Every line of the material must be reproduced exactly.

- - - - - - -

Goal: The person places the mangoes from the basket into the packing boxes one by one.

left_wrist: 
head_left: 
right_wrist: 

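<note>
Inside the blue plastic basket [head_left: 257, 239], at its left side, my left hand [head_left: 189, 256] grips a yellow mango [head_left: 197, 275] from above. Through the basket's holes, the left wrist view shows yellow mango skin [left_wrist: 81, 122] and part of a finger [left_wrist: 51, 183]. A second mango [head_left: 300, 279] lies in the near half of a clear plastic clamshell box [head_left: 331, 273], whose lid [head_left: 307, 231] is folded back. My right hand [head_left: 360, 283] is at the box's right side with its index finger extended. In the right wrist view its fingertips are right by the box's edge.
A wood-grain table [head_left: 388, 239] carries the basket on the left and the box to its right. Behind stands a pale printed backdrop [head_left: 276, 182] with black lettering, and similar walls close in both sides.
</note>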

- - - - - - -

### Exercise solution
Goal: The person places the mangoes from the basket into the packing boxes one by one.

left_wrist: 
head_left: 
right_wrist: 

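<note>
Inside the blue plastic basket [head_left: 257, 239], at its left side, my left hand [head_left: 189, 256] grips a yellow mango [head_left: 197, 275] from above. Through the basket's holes, the left wrist view shows yellow mango skin [left_wrist: 81, 122] and part of a finger [left_wrist: 51, 183]. A second mango [head_left: 300, 279] lies in the near half of a clear plastic clamshell box [head_left: 331, 273], whose lid [head_left: 307, 231] is folded back. My right hand [head_left: 360, 283] is at the box's right side with its index finger extended. In the right wrist view its fingertips are right by the box's edge.
A wood-grain table [head_left: 388, 239] carries the basket on the left and the box to its right. Behind stands a pale printed backdrop [head_left: 276, 182] with black lettering, and similar walls close in both sides.
</note>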

The required output has now been supplied.